Al via la campagna della Regione a tutela del pane fresco

L'obiettivo è incentivare il consumo e promuovere il marchio della Regione: testimonial l'ex calciatore Andrea Cossu

CAGLIARI. Spot in tv e sui giornali, laboratori nelle scuole, una mostra al Ghetto degli ebrei e una itinerante nelle principali piazze della Sardegna. Ma soprattutto un testimonial d'eccezione per la parte social: l'ex calciatore Andrea Cossu. Sono gli elementi della campagna per la tutela del pane fresco illustrata dall'assessora del Turismo, Artigianato e Commercio, Barbara Argiolas, con il presidente dell'associazione Panificatori sardi Gianpiero Sechi. Obiettivo: incentivare il consumo del prodotto e promuovere il marchio della Regione che le aziende possono ottenere con domanda allo Sportello Unico per le Attività Produttive e Edilizia.

«Vogliamo valorizzare una delle risorse più importanti della nostra tradizione agroalimentare - ha spiegato Argiolas - ogni panificio è un presidio territoriale importante, mi piace paragonarlo a una scuola e non si può pensare che esistono Comuni dove non esiste più nemmeno un panificio».

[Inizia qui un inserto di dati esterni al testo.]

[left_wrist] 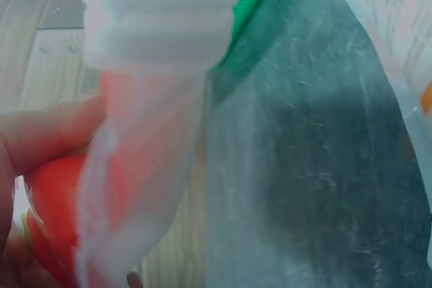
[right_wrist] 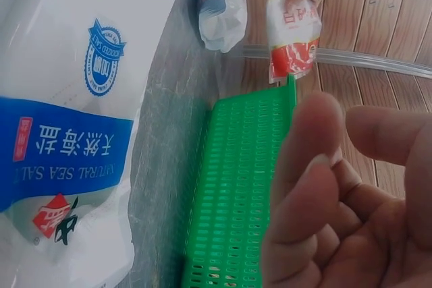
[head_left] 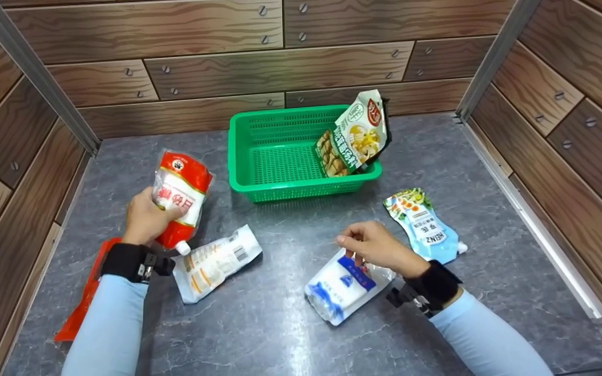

La campagna partirà da subito con affissioni, spot in video, radio, publiredazionali, articoli in riviste di settore e un servizio di food blogger. I laboratori, invece, prenderanno il via da gennaio in tre scuole pilota: elementari e medie. Per le prime sono in programma rappresentazioni teatrali curate dalla compagnia delle Lucido Sottile, ma anche laboratori sensoriali ideati dal panettiere chef Stefano Pibi che illustrerà ai ragazzi il ciclo del pane.

Gli alunni delle medie, invece, si dedicheranno a video interviste dei panificatori che hanno ottenuto il marchio. Il 18 dicembre a Cagliari saranno in mostra i 65 progetti grafici del contrassegno «pane fresco». Le mostre itineranti invece sono in programma il 18 a Cagliari, il 19 a Sassari, il 20 a Nuoro e il 21 dicembre a Oristano. Attualmente le aziende che producono pane in Sardegna sono un migliaio (4000 gli addetti),

il 10% ha già ottenuto il marchio. Per averlo basta compilare un modulo da trasmettere al Suape. Sechi ha evidenziato la necessità di «far capire ai cittadini che devono consumare il pane sardo», e ha posto anche l'accento sull'abusivismo che raggiunge il 30% nel commercio del pane carasau.